WHAT THE EXERCISE ASKS =>
Below are records; reproduce exactly the lines from the first through the one containing "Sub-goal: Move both".

# # # #

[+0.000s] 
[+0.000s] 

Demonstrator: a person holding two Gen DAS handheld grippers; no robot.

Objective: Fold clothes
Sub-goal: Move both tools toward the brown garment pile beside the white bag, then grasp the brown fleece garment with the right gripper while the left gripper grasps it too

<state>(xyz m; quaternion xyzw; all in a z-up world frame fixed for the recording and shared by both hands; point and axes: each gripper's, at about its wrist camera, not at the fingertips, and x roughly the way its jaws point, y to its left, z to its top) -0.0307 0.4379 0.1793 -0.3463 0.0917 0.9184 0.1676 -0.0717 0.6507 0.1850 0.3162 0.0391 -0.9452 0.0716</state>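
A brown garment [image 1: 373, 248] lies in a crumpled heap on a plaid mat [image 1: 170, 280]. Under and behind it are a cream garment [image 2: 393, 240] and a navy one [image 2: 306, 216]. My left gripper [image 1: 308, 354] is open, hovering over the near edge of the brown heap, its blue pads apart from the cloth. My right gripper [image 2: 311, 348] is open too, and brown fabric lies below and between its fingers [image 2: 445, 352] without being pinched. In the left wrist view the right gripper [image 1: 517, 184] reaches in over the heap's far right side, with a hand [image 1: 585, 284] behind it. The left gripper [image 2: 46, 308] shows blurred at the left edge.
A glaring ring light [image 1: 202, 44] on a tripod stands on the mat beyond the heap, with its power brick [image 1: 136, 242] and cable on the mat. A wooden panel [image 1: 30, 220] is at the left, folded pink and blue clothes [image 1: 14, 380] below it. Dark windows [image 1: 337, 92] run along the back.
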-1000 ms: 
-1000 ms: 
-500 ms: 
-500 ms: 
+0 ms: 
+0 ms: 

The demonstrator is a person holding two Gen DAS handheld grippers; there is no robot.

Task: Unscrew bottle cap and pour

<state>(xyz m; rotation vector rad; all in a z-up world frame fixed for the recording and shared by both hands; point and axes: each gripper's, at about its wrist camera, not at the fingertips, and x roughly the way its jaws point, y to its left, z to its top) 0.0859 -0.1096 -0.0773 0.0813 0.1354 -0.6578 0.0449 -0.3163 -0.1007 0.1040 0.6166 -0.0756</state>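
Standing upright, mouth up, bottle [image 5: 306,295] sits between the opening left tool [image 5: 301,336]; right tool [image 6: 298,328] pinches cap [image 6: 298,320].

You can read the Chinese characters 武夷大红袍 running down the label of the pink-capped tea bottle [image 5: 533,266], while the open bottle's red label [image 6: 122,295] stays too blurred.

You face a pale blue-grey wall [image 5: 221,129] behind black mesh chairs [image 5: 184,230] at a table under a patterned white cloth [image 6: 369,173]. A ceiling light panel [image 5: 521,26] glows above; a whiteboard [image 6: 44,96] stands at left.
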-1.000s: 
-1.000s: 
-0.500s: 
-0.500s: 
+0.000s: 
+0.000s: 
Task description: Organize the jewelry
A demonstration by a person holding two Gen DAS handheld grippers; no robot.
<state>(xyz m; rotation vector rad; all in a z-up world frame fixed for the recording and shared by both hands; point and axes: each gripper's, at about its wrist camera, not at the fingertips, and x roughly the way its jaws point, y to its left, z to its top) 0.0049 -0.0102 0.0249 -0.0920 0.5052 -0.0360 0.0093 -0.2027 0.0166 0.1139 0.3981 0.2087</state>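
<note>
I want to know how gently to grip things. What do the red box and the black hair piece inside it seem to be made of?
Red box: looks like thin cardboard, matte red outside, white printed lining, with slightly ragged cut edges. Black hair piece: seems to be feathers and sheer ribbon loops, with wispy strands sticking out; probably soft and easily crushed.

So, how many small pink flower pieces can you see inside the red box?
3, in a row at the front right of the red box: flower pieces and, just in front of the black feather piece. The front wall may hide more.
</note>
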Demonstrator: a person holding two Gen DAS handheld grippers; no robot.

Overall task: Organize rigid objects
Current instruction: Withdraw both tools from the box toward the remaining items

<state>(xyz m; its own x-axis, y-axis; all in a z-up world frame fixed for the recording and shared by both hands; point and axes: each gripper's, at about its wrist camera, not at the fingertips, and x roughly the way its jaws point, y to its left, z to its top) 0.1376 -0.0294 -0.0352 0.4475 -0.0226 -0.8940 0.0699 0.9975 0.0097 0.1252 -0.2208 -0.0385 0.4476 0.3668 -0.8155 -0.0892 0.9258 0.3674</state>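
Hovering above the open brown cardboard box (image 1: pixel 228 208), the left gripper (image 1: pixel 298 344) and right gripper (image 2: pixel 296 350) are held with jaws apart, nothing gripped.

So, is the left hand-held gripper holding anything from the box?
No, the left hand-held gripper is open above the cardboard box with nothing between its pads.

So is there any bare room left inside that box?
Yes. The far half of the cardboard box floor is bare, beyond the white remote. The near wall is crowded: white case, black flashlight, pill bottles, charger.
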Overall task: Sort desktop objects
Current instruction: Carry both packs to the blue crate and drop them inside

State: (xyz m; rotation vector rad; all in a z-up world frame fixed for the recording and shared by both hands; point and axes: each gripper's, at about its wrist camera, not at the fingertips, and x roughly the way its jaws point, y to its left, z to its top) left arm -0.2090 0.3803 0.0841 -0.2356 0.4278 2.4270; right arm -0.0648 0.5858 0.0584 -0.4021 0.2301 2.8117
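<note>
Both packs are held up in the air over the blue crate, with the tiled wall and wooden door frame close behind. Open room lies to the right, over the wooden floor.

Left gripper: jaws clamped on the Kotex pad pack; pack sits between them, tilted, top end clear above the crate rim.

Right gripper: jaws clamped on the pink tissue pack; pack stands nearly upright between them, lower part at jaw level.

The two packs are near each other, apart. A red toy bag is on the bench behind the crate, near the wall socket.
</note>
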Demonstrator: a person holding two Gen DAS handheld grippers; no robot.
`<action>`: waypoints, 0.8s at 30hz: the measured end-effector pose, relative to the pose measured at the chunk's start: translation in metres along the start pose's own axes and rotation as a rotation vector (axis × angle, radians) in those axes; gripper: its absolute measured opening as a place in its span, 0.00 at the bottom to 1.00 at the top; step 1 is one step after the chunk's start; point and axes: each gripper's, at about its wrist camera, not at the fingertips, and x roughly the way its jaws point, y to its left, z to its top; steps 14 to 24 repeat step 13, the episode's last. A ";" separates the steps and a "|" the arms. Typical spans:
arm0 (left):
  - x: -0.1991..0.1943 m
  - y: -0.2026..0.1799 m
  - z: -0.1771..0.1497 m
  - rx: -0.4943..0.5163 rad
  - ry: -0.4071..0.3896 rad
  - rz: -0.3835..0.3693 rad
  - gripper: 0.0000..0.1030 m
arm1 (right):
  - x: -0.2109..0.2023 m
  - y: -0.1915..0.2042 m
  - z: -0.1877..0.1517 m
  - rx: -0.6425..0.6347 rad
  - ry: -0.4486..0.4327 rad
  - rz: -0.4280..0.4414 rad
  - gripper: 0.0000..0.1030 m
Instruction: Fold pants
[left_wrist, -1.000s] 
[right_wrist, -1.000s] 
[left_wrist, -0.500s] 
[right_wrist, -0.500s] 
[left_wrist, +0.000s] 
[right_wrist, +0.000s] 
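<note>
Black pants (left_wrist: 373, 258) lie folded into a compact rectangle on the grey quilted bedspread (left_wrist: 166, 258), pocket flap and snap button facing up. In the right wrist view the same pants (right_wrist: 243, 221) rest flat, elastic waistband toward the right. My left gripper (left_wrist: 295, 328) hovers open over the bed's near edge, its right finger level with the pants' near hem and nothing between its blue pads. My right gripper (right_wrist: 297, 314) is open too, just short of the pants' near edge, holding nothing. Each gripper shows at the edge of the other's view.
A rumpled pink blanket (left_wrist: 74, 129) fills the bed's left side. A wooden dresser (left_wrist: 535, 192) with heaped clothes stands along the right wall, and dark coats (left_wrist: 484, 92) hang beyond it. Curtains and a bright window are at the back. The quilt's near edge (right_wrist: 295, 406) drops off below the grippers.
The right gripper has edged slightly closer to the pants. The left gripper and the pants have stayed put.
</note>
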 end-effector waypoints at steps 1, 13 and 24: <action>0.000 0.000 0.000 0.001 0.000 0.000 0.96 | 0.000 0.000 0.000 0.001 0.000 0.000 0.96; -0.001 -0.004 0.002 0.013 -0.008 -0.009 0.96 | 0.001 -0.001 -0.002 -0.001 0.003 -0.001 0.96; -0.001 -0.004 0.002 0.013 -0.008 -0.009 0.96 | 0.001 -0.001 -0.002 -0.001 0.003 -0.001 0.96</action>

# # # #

RESULT =>
[+0.000s] 
[+0.000s] 

Demonstrator: a person holding two Gen DAS handheld grippers; no robot.

Objective: Fold clothes
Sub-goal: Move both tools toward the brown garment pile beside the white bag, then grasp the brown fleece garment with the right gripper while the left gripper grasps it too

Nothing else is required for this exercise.